[[ DATASET EXCERPT, beginning ]]
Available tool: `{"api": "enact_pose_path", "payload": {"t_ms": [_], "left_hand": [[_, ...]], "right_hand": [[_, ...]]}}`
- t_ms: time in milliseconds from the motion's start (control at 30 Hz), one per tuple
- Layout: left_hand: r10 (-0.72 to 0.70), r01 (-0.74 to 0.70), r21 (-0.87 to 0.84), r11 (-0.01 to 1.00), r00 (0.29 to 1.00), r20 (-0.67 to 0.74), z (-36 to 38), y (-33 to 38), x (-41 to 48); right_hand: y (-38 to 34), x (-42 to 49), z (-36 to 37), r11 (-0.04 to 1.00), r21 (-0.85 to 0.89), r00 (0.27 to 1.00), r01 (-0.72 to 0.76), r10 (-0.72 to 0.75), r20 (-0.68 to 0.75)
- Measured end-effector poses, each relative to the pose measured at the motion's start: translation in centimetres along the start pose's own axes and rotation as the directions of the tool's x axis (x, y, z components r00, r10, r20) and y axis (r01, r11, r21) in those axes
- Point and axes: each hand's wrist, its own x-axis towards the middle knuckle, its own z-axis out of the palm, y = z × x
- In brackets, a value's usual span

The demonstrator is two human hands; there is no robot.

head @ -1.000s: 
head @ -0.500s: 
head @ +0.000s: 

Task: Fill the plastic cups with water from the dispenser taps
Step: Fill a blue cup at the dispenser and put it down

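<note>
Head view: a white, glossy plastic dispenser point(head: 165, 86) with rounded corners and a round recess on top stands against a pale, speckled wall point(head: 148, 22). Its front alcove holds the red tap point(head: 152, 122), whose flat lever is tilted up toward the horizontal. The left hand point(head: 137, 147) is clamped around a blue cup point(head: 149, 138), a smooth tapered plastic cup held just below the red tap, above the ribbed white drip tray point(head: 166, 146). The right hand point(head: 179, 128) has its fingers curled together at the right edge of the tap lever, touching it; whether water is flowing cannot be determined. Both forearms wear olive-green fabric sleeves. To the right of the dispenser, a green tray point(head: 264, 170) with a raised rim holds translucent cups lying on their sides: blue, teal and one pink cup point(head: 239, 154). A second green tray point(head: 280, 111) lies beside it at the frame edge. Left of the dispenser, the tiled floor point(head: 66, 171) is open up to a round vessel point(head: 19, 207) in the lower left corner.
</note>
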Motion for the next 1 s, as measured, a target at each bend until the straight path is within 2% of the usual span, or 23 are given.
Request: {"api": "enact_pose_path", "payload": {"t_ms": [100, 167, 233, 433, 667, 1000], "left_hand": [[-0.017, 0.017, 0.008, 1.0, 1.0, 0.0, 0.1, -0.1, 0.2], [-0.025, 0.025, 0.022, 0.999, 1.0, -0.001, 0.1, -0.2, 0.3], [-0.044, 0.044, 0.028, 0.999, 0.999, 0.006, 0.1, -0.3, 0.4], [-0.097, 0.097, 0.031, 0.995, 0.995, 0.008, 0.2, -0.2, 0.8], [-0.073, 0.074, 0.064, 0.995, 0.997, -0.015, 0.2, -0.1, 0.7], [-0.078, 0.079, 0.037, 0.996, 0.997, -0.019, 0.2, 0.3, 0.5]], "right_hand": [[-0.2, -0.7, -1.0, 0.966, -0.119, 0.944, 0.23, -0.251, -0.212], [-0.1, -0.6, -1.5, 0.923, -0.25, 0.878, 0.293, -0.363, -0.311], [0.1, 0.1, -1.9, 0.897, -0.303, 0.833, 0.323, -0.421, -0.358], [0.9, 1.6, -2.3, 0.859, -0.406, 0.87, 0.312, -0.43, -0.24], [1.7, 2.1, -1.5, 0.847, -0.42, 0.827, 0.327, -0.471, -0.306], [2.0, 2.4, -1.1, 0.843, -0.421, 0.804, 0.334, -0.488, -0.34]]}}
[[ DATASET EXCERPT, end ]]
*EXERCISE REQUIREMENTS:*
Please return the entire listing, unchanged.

*EXERCISE ANSWER:*
Available tool: `{"api": "enact_pose_path", "payload": {"t_ms": [_], "left_hand": [[_, ...]], "right_hand": [[_, ...]]}}`
- t_ms: time in milliseconds from the motion's start (control at 30 Hz), one per tuple
- Layout: left_hand: r10 (-0.72 to 0.70), r01 (-0.74 to 0.70), r21 (-0.87 to 0.84), r11 (-0.01 to 1.00), r00 (0.29 to 1.00), r20 (-0.67 to 0.74), z (-36 to 38), y (-33 to 38), x (-41 to 48); right_hand: y (-38 to 34), x (-42 to 49), z (-36 to 37), r11 (-0.04 to 1.00), r21 (-0.85 to 0.89), r00 (0.27 to 1.00), r01 (-0.72 to 0.76), r10 (-0.72 to 0.75), r20 (-0.68 to 0.75)
- Measured end-effector poses, each relative to the pose measured at the motion's start: translation in centimetres along the start pose's own axes and rotation as the directions of the tool's x axis (x, y, z components r00, r10, r20) and y axis (r01, r11, r21) in those axes
- Point and axes: each hand's wrist, its own x-axis towards the middle knuckle, its own z-axis out of the palm, y = z × x
- In brackets, a value's usual span

The demonstrator is two human hands; there is no robot.

head @ -1.000s: 
head @ -0.500s: 
head @ +0.000s: 

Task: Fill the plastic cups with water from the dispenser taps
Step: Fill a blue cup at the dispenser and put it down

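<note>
Head view: a white, glossy plastic dispenser point(head: 165, 86) with rounded corners and a round recess on top stands against a pale, speckled wall point(head: 148, 22). Its front alcove holds the red tap point(head: 152, 122), whose flat lever is tilted up toward the horizontal. The left hand point(head: 137, 147) is clamped around a blue cup point(head: 149, 138), a smooth tapered plastic cup held just below the red tap, above the ribbed white drip tray point(head: 166, 146). The right hand point(head: 179, 128) has its fingers curled together at the right edge of the tap lever, touching it; whether water is flowing cannot be determined. Both forearms wear olive-green fabric sleeves. To the right of the dispenser, a green tray point(head: 264, 170) with a raised rim holds translucent cups lying on their sides: blue, teal and one pink cup point(head: 239, 154). A second green tray point(head: 280, 111) lies beside it at the frame edge. Left of the dispenser, the tiled floor point(head: 66, 171) is open up to a round vessel point(head: 19, 207) in the lower left corner.
</note>
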Motion for the next 1 s, as measured, a target at each bend until the straight path is within 2% of the usual span, or 23 are given.
Request: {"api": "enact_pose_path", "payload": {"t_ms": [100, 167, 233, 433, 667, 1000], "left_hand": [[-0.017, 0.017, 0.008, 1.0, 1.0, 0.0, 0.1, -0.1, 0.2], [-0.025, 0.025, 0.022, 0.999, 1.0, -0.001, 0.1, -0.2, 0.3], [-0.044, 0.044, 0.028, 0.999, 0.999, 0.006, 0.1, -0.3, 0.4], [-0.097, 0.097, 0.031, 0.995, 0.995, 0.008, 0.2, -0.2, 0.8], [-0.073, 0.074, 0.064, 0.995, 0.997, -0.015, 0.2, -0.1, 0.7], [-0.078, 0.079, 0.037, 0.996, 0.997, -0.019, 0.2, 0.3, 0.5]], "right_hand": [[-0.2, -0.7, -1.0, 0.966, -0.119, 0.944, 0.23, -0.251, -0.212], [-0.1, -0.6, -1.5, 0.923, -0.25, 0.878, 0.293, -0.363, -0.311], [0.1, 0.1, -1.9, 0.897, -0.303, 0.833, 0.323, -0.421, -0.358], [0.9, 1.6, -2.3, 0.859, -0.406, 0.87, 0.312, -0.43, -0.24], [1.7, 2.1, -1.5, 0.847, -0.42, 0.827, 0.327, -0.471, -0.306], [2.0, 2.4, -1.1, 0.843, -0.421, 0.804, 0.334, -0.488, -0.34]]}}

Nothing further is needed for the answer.